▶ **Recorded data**

---+---

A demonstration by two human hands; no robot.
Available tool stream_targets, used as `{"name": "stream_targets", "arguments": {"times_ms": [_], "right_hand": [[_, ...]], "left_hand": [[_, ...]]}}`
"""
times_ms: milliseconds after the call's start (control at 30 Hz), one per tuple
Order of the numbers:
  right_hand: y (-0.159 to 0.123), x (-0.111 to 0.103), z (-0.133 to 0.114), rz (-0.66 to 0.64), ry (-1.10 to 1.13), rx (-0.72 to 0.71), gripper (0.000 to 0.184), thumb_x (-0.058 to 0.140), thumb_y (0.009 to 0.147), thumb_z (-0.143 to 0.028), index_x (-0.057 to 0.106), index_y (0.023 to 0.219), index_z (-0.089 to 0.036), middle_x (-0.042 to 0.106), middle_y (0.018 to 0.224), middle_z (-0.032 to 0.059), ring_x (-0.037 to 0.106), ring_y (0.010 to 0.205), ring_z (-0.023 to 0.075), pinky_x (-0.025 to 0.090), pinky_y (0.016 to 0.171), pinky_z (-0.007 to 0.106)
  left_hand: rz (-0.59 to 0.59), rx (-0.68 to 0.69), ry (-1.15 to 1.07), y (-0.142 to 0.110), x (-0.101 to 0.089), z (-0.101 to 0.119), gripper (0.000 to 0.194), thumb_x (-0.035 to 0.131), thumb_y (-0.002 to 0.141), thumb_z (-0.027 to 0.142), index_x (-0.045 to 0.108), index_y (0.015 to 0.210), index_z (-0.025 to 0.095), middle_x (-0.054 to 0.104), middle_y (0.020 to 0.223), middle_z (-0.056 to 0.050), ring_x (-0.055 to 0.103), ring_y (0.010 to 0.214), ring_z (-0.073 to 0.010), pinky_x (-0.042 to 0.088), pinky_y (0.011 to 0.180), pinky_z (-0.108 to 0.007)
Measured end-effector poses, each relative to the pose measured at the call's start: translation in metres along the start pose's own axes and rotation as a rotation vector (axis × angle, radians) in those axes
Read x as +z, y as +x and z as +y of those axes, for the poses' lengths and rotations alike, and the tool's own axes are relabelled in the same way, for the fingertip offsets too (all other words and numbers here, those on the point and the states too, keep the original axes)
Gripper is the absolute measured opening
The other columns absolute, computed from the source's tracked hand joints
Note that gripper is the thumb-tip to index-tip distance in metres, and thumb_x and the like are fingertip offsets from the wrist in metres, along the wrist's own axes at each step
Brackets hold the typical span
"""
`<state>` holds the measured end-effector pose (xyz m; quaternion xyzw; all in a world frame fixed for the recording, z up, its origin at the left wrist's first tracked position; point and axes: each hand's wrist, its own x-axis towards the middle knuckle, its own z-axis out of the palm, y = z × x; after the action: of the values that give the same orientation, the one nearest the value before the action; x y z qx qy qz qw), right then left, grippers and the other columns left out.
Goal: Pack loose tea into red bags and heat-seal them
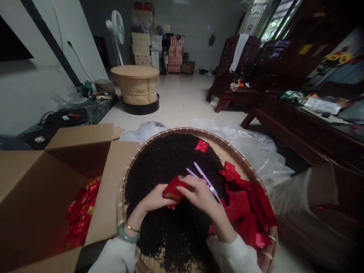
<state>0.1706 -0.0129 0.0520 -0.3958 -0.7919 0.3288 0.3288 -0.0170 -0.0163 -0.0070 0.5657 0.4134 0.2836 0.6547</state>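
Head view: handheld red packet [172,192] well inside tray rim [187,130]

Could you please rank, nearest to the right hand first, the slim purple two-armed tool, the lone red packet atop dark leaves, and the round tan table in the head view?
1. Slim purple two-armed tool: close beside the right hand.
2. Lone red packet: farther forward, on dark leaves.
3. Round tan table: farthest, left, beyond the woven tray.

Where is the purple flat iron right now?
In the head view, the purple flat iron lies right of centre on dark leaves, beyond the right hand, left of piled red packets.
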Motion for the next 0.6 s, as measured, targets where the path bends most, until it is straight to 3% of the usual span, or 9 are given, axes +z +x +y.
{"name": "stream_targets", "arguments": {"times_ms": [133, 267, 433, 600], "right_hand": [[0.009, -0.002, 0.020, -0.173, 0.363, 0.174, 0.034, 0.056, 0.083, -0.049, 0.067, 0.069, -0.020, 0.061, 0.063, -0.0021, 0.055, 0.058, 0.0141, 0.044, 0.058, 0.027], [0.013, -0.003, 0.032, -0.281, 0.438, 0.230, 0.051, 0.050, 0.083, -0.061, 0.058, 0.057, -0.018, 0.048, 0.053, -0.0047, 0.043, 0.048, 0.0091, 0.036, 0.049, 0.022], [0.017, 0.002, 0.037, -0.225, 0.308, 0.189, 0.060, 0.043, 0.082, -0.068, 0.043, 0.050, -0.017, 0.039, 0.057, -0.0047, 0.036, 0.049, 0.0076, 0.029, 0.046, 0.022], [0.018, 0.010, 0.046, -0.155, 0.296, 0.224, 0.053, 0.050, 0.082, -0.063, 0.054, 0.057, -0.016, 0.045, 0.061, -0.0029, 0.043, 0.056, 0.0101, 0.037, 0.054, 0.024]], "left_hand": [[-0.112, -0.010, 0.062, -0.003, -0.001, 0.004, 0.033, 0.081, 0.054, 0.023, 0.063, 0.078, 0.013, 0.061, 0.067, 0.003, 0.054, 0.060, -0.0111, 0.046, 0.059, -0.022], [-0.139, -0.026, 0.047, -0.003, -0.002, 0.005, 0.041, 0.082, 0.051, 0.022, 0.063, 0.085, 0.012, 0.062, 0.072, 0.004, 0.052, 0.064, -0.0110, 0.044, 0.064, -0.023], [-0.049, -0.093, -0.161, 0.001, 0.001, 0.002, 0.052, 0.084, 0.051, 0.031, 0.063, 0.095, 0.012, 0.067, 0.079, 0.000, 0.059, 0.071, -0.0144, 0.045, 0.069, -0.025], [0.141, -0.105, -0.301, 0.006, 0.003, 0.000, 0.051, 0.071, 0.066, 0.056, 0.067, 0.089, 0.011, 0.069, 0.074, -0.004, 0.061, 0.065, -0.0154, 0.044, 0.061, -0.024]]}}
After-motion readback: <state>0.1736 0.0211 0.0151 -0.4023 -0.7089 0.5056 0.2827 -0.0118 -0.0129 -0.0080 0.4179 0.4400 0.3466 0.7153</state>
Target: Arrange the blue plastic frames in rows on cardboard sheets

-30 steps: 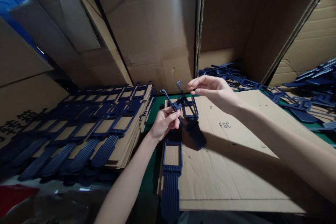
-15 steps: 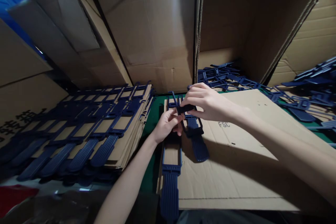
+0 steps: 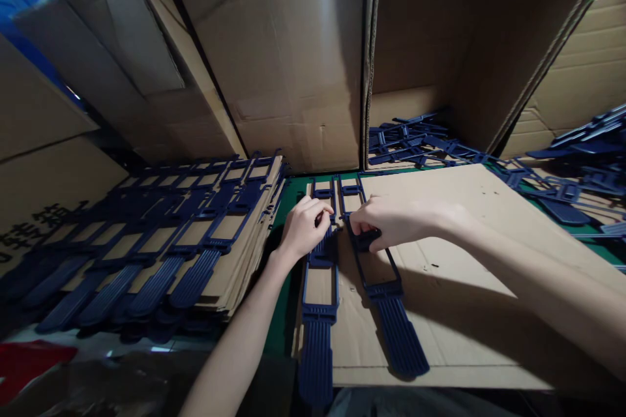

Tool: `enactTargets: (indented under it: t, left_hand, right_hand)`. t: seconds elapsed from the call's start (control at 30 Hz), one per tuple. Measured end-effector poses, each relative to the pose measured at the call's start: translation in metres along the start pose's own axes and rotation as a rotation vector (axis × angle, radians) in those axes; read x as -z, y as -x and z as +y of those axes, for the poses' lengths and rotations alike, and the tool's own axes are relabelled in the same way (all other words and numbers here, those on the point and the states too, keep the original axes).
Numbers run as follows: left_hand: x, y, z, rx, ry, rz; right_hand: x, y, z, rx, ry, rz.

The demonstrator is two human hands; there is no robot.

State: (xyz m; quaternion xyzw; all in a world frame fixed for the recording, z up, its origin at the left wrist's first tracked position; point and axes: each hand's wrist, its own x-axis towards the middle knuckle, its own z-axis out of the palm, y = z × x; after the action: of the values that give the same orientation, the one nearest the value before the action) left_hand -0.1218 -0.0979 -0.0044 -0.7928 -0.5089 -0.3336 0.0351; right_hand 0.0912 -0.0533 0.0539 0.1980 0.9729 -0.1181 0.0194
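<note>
Two long dark blue plastic frames with ribbed paddle ends lie side by side on a cardboard sheet. My right hand (image 3: 384, 221) is closed on the middle crosspiece of the right frame (image 3: 402, 339), which slants with its paddle towards me. Curled over the upper part of the left frame (image 3: 317, 355) is my left hand (image 3: 304, 227), its thumb and forefinger close together. Whether those fingers pinch the frame or something small is hidden. The left frame lies straight along the left edge of the cardboard sheet (image 3: 469, 332).
On the left, a stack of cardboard sheets (image 3: 239, 283) carries rows of similar blue frames (image 3: 198, 277). Loose blue parts (image 3: 415, 143) lie heaped at the back, and more (image 3: 581, 182) lie to the right. Tall cardboard box walls (image 3: 303, 65) stand behind the green tabletop (image 3: 288, 208).
The right frame has come down flat and nearer to me, its paddle closer to the front edge. My right hand moved down with it; my left hand moved away from it onto the left frame.
</note>
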Motion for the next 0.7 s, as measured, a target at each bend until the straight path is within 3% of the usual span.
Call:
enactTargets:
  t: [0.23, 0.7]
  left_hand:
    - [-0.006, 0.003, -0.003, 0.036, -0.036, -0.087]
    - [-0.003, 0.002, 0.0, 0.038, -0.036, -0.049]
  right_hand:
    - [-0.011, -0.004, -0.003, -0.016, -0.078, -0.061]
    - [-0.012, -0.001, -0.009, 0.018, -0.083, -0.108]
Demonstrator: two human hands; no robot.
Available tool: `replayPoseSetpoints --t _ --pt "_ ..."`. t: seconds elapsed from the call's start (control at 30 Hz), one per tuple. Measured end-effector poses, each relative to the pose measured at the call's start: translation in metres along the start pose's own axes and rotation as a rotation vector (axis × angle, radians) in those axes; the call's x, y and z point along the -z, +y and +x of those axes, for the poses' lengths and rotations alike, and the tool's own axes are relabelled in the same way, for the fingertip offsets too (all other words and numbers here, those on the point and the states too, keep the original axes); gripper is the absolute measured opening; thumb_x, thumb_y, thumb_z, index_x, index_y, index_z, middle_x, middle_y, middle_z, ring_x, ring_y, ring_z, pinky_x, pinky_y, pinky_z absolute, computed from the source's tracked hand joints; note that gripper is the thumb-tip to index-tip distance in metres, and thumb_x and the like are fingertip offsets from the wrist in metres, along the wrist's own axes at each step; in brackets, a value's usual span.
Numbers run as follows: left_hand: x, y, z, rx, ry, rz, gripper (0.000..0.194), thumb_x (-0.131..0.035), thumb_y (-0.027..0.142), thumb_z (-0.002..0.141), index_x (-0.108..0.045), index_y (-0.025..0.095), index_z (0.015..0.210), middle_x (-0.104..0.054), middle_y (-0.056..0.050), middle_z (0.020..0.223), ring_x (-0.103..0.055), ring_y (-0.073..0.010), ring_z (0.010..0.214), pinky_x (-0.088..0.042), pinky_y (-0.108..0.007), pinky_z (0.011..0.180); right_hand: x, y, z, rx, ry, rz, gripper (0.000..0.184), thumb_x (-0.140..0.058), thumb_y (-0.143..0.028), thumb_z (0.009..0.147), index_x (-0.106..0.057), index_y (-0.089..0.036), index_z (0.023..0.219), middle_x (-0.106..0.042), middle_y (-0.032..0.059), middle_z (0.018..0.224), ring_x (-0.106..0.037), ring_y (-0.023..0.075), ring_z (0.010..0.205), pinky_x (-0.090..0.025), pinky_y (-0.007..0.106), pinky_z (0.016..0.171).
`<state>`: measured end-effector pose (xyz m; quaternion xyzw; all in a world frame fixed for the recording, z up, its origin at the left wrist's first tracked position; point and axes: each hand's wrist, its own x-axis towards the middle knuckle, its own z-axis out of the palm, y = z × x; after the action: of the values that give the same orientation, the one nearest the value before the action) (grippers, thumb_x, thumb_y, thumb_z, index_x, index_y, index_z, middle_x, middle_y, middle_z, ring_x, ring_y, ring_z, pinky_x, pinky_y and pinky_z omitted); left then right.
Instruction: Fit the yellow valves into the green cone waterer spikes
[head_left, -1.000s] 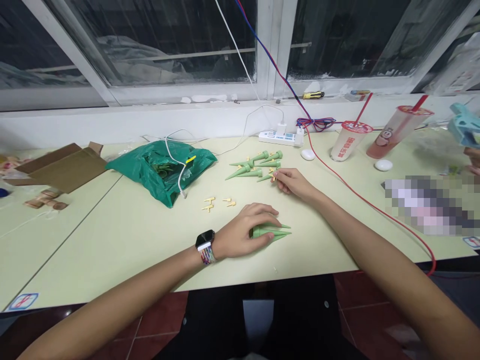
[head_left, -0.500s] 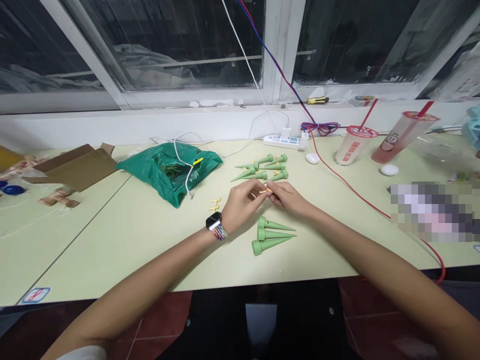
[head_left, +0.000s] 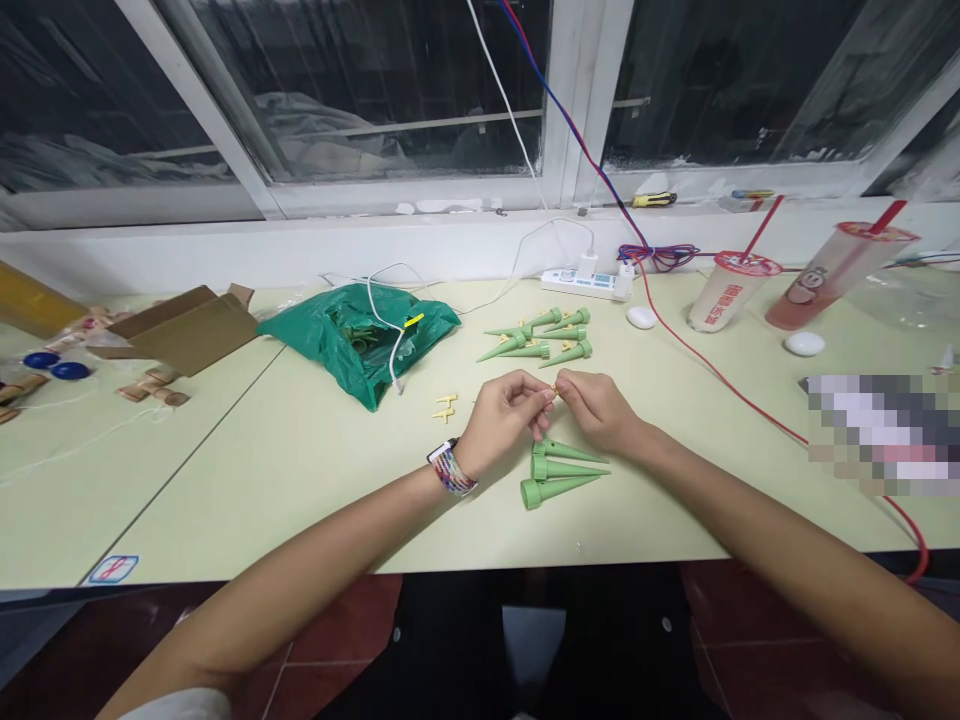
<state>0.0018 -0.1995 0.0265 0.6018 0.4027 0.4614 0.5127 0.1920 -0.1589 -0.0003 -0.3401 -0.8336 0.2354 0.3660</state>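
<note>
— Hands apart or together?

— Together, to the right of the crumpled green plastic bag (head_left: 300,335) and nearer the front edge of the pale yellow-green table (head_left: 337,530). See the left hand (head_left: 501,420) and the right hand (head_left: 600,412) tip to tip, apparently clamped on a tiny yellow plastic piece (head_left: 554,390).

— Why only fingertips?

— Probably because of so small a part, with no room for a fuller grip. Mostly hidden by the fingers; impossible to tell its outline.

— And nearer the front edge, right of the bag?

— Three light-green plastic spikes (head_left: 561,488) with wide round ends, side by side, points away from the bag. Perhaps lined up for easy picking.

— Anything smaller?

— Two yellow plastic nozzles (head_left: 444,413), just in front of the bag's right corner, presumably there for a short left-hand reach.

— Directly right of the bag?

— A jumbled group of similar green spikes (head_left: 534,351), with yellow bits on or among them, perhaps kept separate from the three.
</note>
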Motion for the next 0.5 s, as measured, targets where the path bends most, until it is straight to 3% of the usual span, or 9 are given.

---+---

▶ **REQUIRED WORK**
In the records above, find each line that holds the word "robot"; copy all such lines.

▶ **OUTPUT**
A demonstration by two human hands; no robot.
The demonstrator is two human hands; there is no robot.
Demonstrator: two human hands; no robot.

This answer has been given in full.